It is the escape of the aristocrat, whose traditions leave him the choice between idleness and what is called "public service."

It is the escape of the successful man who has found his success empty and tries to satisfy the unsatisfied cravings of his nature. Such men "retire" into it, as it was reported to President Harding's indignation that one of the Chicago banker candidates for the Secretaryship of the Treasury wished to retire into the Cabinet. Some enter it for one of these motives, more from a combination of them, but, generally, it is the promised land of the bored, some of whom find it only a mirage.

A typical Senator is Mr. Frelinghuysen of New Jersey, one of the smaller business men being drawn into public life. Son of a country minister, he started as an insurance agent. Nature equipped him with unusual energy and aggressiveness and those two qualities brought success in writing insurance.

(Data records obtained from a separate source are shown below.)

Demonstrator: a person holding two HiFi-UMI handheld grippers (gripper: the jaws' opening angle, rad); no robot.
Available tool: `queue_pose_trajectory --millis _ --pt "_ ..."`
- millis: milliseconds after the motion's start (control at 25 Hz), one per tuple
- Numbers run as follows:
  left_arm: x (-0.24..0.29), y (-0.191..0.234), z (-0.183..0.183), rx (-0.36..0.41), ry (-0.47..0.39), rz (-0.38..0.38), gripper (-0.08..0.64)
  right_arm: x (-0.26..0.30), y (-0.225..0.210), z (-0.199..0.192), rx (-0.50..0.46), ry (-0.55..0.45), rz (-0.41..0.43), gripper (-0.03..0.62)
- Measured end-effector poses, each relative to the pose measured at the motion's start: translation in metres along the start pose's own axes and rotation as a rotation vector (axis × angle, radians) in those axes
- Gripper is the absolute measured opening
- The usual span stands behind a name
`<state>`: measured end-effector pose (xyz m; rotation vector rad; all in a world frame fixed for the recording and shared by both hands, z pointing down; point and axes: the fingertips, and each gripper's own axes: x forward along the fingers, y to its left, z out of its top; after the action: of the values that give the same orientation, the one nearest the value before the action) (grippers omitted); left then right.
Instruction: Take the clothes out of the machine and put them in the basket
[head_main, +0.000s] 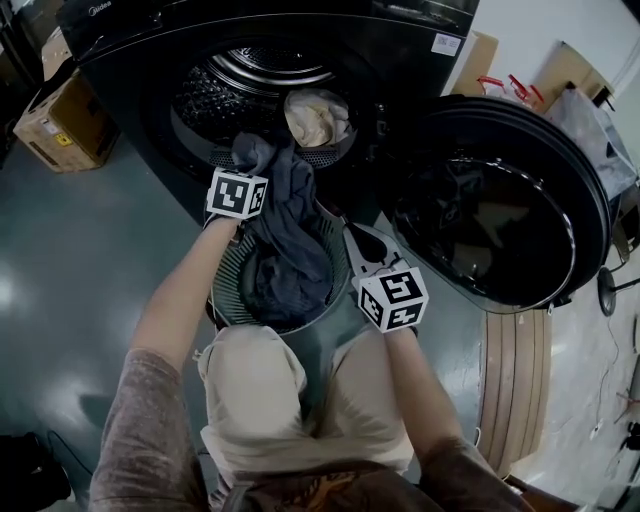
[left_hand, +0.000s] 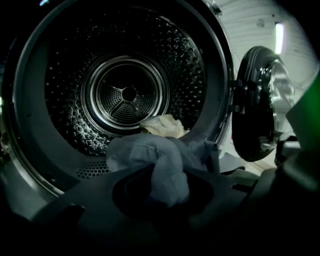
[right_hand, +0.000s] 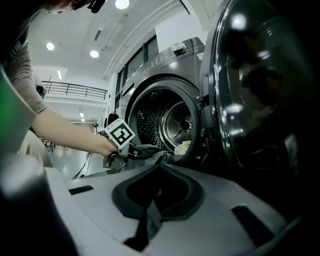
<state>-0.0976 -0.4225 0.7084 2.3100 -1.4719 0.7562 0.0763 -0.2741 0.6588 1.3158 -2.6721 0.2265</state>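
Observation:
A dark grey-blue garment (head_main: 285, 240) hangs from the washer's drum opening (head_main: 265, 85) down into the round grey basket (head_main: 224, 292) in front of it. My left gripper (head_main: 252, 160) is at the garment's top by the drum lip. In the left gripper view its jaws (left_hand: 167, 182) are shut on a bunch of that cloth (left_hand: 150, 152). My right gripper (head_main: 340, 228) points at the garment's right edge, and a dark strip of cloth runs between its shut jaws (right_hand: 152, 195). A cream cloth (head_main: 316, 115) lies inside the drum (left_hand: 127, 92).
The machine's round door (head_main: 490, 200) stands open to the right, close beside my right gripper. A cardboard box (head_main: 60, 120) sits on the floor at the left. More boxes and red-handled things (head_main: 505, 88) are at the back right. The person's knees (head_main: 250, 380) are just behind the basket.

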Motion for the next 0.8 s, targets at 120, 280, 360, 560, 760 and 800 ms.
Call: queue_pose_trajectory --millis 120,280,360,560,760,800 --pt "-0.029 -0.019 0.003 0.024 -0.024 -0.085 0.071 0.0 -0.002 -0.002 0.01 -0.003 0.004 -0.002" --pt "-0.076 -0.037 -0.003 -0.013 -0.066 -0.176 0.066 0.004 -0.003 -0.005 0.019 0.001 0.012 -0.002" --pt "-0.096 -0.049 -0.015 -0.03 -0.072 -0.211 0.066 0.005 -0.002 -0.008 0.026 0.007 0.017 -0.002" --pt "-0.14 -0.086 -0.038 -0.024 -0.042 -0.312 0.066 0.011 -0.001 -0.009 0.025 0.013 0.024 -0.002" --pt "-0.154 -0.107 -0.056 -0.01 0.002 -0.357 0.067 0.014 0.001 -0.011 0.028 0.016 0.027 -0.002" --pt "-0.154 -0.108 -0.058 -0.003 0.006 -0.355 0.073 0.014 0.001 -0.012 0.026 0.017 0.028 -0.002"
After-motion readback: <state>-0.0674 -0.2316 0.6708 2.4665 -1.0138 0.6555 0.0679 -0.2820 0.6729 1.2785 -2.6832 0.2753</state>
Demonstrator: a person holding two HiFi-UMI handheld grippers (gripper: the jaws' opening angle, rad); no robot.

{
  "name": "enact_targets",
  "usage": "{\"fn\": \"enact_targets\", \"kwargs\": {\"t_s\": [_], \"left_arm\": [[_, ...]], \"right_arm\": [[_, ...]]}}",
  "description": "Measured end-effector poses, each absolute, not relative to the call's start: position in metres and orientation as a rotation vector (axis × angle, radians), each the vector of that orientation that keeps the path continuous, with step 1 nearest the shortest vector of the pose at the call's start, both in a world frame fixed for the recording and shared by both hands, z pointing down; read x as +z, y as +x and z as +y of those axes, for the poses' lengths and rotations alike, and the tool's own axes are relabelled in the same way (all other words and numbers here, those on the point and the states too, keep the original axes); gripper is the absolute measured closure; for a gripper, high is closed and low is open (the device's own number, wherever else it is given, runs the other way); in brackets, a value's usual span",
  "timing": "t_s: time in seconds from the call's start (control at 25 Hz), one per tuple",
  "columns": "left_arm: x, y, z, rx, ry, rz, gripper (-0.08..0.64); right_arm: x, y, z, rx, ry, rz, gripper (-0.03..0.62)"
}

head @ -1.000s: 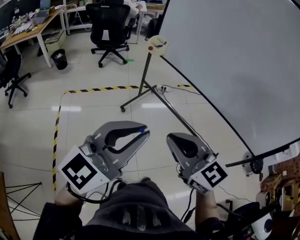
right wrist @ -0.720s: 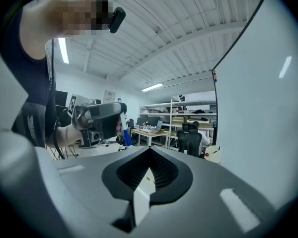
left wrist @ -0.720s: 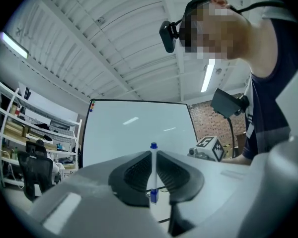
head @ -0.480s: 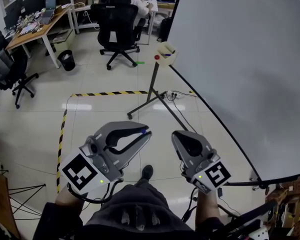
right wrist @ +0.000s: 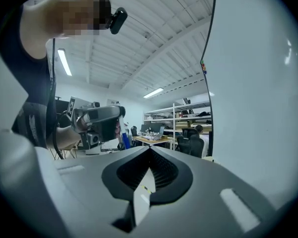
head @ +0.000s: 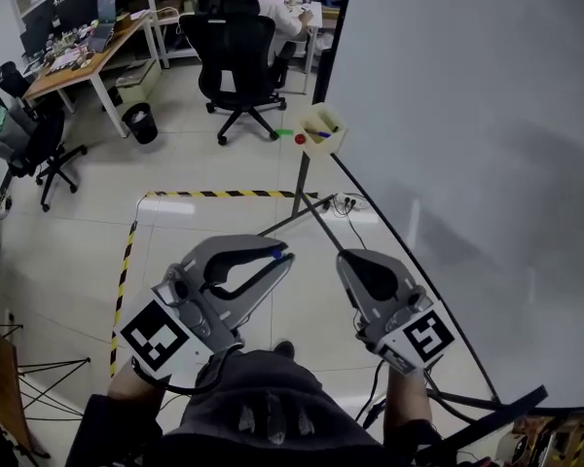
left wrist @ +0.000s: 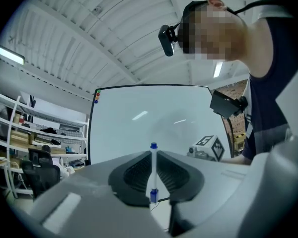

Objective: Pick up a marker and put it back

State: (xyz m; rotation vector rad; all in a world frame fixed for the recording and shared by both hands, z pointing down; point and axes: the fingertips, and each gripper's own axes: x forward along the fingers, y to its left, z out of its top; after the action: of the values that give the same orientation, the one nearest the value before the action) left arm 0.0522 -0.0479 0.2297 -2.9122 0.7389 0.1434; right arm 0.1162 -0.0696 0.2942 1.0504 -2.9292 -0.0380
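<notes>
Between the pads of my left claw (head: 284,254) sits the marker (left wrist: 153,170), pinched on both sides. In the left gripper view it stands upright across the jaws, white in the body, with a blue cap poking just above the tips and a blue end at the bottom. From the head view only that blue tip shows at the claw's nose.

My right claw (head: 347,258) is closed on nothing. In its own view the two tips meet, and only floor shows through the slit behind them. The two claws are held side by side, near each other but apart, both pointing away from my body over the tiled floor (head: 68,251).

Ahead of them, well apart, a small open box (head: 323,129) sits on top of a slanted stand (head: 300,178), with a red knob on its left side and something thin lying inside that I can't identify. The box is just beside the dark edge of the whiteboard (head: 467,163), which fills the right side.

Yellow-and-black tape (head: 224,194) runs across the floor past the stand's foot. Farther off are an office chair (head: 243,47) with a person seated in it, a bin (head: 141,122) and a cluttered surface (head: 78,56).
</notes>
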Motion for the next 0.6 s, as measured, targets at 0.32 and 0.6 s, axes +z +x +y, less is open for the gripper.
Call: {"fn": "enact_targets", "kwargs": {"t_s": [0.32,0.6], "left_arm": [[0.24,0.054,-0.125,0.162,-2.908,0.76,0.523],[0.249,0.042,-0.209,0.201,-2.941,0.667,0.523]], "right_arm": [[0.311,0.124,-0.138,-0.031,1.026,-2.895,0.591],[0.316,0.109,-0.212,-0.047,1.086,-2.813,0.591]]}}
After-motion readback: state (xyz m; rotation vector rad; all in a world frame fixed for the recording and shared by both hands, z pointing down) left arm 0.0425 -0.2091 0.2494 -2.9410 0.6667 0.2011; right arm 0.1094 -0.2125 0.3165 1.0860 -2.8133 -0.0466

Nothing in his early training inhibited his robust temperament. Ruddy and vigorous, he is not sicklied o'er with any pale cast whatever. Plainly he has a zest for life, that easily accessible American life where good mixers abound.

Not a highbrow, he yet recognizes that literature has its place, on all four walls of a large room, and bought in sets.

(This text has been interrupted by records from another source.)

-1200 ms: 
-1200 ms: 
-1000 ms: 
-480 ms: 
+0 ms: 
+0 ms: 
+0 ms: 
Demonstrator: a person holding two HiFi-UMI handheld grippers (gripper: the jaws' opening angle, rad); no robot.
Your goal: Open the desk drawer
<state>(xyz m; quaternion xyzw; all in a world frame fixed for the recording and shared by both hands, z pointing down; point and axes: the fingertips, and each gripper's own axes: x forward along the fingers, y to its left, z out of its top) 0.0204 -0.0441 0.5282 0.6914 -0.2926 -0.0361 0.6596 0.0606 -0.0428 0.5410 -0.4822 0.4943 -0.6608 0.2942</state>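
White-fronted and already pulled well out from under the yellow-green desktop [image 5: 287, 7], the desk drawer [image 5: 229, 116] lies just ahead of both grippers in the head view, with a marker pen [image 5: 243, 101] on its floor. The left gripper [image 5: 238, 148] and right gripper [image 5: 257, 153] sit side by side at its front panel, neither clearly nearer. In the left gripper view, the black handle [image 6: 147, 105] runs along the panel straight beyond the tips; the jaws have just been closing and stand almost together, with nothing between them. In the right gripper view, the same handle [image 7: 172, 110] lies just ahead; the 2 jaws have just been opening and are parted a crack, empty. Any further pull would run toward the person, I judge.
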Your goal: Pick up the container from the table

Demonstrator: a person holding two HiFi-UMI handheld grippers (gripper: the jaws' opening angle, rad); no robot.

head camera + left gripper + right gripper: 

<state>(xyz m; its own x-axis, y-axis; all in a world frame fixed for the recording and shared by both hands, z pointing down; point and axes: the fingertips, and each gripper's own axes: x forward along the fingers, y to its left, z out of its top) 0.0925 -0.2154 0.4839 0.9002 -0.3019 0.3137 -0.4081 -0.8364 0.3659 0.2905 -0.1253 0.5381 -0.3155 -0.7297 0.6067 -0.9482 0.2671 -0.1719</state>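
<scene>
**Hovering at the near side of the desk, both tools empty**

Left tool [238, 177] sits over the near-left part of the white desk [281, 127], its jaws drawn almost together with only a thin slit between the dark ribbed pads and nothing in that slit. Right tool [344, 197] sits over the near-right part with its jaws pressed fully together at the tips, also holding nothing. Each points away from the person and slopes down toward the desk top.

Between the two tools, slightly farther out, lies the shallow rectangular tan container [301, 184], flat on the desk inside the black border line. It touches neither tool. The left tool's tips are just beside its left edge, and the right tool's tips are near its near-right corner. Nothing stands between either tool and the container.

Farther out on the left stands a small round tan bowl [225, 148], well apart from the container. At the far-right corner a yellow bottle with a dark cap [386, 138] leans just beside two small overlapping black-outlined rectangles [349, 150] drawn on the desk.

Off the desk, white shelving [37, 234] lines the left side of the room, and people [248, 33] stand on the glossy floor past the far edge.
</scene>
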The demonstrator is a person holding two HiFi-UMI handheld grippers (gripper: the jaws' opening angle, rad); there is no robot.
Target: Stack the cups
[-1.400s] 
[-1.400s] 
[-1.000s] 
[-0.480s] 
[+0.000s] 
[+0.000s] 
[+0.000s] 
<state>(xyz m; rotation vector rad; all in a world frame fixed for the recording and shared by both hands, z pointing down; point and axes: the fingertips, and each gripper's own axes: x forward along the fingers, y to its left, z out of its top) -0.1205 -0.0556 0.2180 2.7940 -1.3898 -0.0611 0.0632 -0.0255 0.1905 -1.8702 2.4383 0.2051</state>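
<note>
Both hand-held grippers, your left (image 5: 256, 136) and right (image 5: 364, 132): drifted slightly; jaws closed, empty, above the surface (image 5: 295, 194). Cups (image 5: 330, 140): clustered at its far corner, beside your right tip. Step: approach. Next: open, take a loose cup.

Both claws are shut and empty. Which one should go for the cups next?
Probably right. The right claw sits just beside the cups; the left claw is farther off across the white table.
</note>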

Having the American horror of loneliness, whether social or moral, you find him always going along with his party. When his set divides he balances between the two factions as long as possible and elects to go with the more numerous. Simple, likable, honest, safe so long as majorities are safe, and that is the theory we are working on, he is the average man in everything but his aggressiveness and energy.

No, he also rises above the average in possessing such a name as Frelinghuysen. You enter his library and you see a banner of the campaign of Clay and Frelinghuysen. He will recite to you campaign songs of those unsuccessful candidates for President and Vice-President. Another Frelinghuysen was a Cabinet member. Another Frelinghuysen, of the wealthier branch of the family, has an assured social position.

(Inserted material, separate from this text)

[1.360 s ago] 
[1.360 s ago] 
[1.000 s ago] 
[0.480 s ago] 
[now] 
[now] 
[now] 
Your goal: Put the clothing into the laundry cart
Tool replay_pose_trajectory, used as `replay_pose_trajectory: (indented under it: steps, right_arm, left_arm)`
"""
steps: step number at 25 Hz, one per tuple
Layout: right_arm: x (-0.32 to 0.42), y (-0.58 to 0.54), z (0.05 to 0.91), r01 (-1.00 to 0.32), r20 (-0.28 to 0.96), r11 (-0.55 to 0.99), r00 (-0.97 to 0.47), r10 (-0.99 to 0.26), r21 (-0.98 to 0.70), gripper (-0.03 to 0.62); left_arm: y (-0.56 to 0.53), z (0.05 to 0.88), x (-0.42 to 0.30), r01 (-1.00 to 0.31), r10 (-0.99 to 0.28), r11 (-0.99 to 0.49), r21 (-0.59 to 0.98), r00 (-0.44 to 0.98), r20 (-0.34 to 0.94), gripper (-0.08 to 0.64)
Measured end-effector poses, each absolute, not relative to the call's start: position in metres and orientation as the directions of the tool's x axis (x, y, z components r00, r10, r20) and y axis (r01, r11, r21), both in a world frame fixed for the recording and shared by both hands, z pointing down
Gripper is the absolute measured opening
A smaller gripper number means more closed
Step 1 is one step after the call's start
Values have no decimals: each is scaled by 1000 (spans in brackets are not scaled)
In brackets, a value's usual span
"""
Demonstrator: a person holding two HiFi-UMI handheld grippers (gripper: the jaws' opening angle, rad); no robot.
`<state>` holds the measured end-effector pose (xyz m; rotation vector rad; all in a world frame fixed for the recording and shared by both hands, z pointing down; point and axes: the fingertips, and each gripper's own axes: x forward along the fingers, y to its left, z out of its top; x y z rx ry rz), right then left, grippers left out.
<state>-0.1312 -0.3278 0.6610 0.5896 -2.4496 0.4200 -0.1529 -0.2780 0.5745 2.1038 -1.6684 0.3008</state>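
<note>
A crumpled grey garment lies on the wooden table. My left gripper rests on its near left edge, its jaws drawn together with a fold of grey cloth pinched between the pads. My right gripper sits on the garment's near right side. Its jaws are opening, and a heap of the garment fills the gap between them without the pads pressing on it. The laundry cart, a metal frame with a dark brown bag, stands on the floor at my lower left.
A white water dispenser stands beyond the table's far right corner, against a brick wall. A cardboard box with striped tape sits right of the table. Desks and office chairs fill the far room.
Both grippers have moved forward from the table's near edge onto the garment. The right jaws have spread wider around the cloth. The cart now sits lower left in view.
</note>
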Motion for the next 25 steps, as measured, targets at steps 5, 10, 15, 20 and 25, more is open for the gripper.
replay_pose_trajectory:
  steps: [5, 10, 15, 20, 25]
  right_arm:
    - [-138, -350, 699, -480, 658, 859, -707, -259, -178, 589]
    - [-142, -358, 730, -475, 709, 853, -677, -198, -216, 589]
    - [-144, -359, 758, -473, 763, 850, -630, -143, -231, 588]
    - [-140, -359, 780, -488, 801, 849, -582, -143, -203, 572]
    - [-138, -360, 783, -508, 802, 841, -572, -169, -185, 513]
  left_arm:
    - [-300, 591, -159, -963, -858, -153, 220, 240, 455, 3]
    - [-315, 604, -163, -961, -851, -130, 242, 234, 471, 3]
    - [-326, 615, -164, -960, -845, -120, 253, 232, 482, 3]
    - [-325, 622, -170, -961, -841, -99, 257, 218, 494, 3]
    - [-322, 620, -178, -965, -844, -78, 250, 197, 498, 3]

None of these famous Frelinghuysens is an ancestor. Each of them is a challenge. If he could have found an ancestor! If an insurance company were a high place from which to survey the world at one's feet! But, no! Ancestors, power, publicity, social prestige, all lie beyond the reach of small business success.

In the Senate men, important men, come to you for favors; it is so much better than going to them to write policies. From the Senatorship you condescend; there really is a world to which a Senator can condescend. Washington is a social melting pot. No one asks whether you are one of the Blanks. You are Senator Blank and that is enough. And if you are so fortunate, by your very averageness, to attach yourself to the average man whose fortune makes him President, and you become one of the Harding Senators, one of the intimates, you are lifted up: like Bottom, you are translated. You are the familiar of greatness.

As a legislator you deal with policies, international and domestic, in the realm of ideas—as when you sit in your library, four square with all the wisdom of the ages.

If you have enough of the boy about you, like Frelinghuysen, you enjoy all this hugely. You have projected your ego beyond the limits of the insurance business. You look among the branches of the Frelinghuysen family tree without losing countenance. Who knows that there won't be another "and Frelinghuysen" ticket, this time a successful one?